Form: Free verse with experimental typography | Year: 1920

Full Text

Buffalo Bill's
defunct
       who used to
       ride a watersmooth-silver
                                 stallion
and break onetwothreefourfive pigeonsjustlikethat
                                                  Jesus

he was a handsome man
                      and what i want to know is
how do you like your blueeyed boy
Mister Death

Overview

Cummings eulogizes Buffalo Bill Cody with characteristic typographic invention, compressing the showman's legendary speed into fused words while confronting death with irreverent directness. The poem is simultaneously an elegy and a challenge.

Line-by-Line Analysis

Lines 1-2

The possessive "Buffalo Bill's" followed by "defunct" is deliberately deflating. Not "dead" or "departed" but "defunct" — a word usually reserved for closed businesses or obsolete machines. The legend is reduced to a thing that stopped working.

Lines 3-5

The indentation creates a visual gallop. "Watersmooth-silver" is a cummings compound that captures both the color and fluid motion of the horse. "Stallion" sits alone at the far right, arriving like the horse itself.

Lines 6-7

The compressed "onetwothreefourfive pigeonsjustlikethat" is the poem's most famous move — the speed of the shooting act rendered as a single breathless rush. "Jesus" functions as both an exclamation of awe and a theological invocation beside death.

Lines 8-11

The direct address to "Mister Death" personifies mortality as a collector. "How do you like your blueeyed boy" is at once tender (the diminutive "boy") and confrontational (demanding Death answer for taking him).

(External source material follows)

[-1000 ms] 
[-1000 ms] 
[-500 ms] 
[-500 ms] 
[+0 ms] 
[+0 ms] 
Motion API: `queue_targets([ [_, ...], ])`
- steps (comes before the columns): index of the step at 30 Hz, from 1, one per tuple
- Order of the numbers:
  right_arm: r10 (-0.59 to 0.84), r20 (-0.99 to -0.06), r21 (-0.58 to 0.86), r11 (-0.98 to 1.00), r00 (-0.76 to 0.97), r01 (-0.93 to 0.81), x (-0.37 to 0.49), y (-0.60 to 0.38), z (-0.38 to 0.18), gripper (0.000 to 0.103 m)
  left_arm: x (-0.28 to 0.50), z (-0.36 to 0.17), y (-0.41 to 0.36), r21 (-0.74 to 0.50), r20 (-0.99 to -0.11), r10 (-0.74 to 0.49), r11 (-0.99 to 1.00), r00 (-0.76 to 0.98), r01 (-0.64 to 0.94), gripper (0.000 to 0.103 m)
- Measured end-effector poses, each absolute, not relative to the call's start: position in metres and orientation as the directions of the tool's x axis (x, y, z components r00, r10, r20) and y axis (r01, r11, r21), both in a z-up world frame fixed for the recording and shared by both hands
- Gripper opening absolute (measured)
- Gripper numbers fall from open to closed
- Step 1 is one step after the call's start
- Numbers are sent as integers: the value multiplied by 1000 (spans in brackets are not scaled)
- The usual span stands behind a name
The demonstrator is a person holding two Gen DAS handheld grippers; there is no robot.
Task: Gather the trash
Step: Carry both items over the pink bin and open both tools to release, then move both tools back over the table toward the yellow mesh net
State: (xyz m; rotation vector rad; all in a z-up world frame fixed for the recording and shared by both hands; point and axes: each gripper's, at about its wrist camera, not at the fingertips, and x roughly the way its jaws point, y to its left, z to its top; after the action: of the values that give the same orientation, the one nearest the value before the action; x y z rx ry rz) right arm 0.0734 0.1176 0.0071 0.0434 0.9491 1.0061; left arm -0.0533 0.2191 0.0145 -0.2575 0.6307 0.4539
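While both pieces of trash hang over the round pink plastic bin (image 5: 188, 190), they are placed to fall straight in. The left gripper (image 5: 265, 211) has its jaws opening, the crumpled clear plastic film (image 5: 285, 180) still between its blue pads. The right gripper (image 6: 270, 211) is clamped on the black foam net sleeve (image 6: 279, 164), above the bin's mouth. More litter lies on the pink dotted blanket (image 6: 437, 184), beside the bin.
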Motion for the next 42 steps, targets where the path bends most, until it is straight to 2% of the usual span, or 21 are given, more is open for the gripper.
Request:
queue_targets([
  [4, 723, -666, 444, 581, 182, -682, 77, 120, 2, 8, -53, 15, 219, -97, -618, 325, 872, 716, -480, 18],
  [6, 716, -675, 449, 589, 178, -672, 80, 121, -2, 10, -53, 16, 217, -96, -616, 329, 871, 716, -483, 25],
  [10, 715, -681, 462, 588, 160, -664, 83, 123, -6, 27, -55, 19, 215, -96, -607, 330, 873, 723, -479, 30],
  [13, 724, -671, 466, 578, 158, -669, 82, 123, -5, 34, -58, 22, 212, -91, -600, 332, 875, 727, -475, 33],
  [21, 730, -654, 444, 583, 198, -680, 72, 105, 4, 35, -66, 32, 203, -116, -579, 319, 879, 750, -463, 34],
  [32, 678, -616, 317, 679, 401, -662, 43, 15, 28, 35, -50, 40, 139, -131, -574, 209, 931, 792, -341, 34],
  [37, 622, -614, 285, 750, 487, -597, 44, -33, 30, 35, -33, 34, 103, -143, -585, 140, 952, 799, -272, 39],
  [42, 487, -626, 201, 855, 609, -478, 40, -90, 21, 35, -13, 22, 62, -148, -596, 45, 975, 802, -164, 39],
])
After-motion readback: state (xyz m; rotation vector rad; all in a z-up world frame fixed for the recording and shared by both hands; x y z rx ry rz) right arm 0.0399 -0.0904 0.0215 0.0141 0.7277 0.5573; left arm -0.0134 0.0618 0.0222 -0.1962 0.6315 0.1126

The politeness of "Mister" is laced with sarcasm.

Themes

  • Mortality
  • American mythology
  • The spectacle of the frontier
  • Irreverence toward death
  • Speed and vitality

Literary Devices

Portmanteau
onetwothreefourfive pigeonsjustlikethat — Fusing the words eliminates the pauses between shots, making the reader experience the rapid-fire marksmanship as a single continuous act.
Neologism
watersmooth-silver — A compound adjective that merges texture, color, and motion into a single sensory impression of the stallion.
Personification
Mister Death — Death is addressed as a gentleman caller or collector, given the formal honorific that makes the confrontation both polite and menacing.
Visual typography
The staggered indentation throughout — The layout on the page mimics the galloping rhythm and sudden stops of a Wild West show performance.

Historical Context

William "Buffalo Bill" Cody died in 1917. His Wild West Show had been a massive American entertainment spectacle from the 1880s through the early 1900s. Cummings, writing just three years after Cody's death, captures the collision between frontier mythology and modern mortality.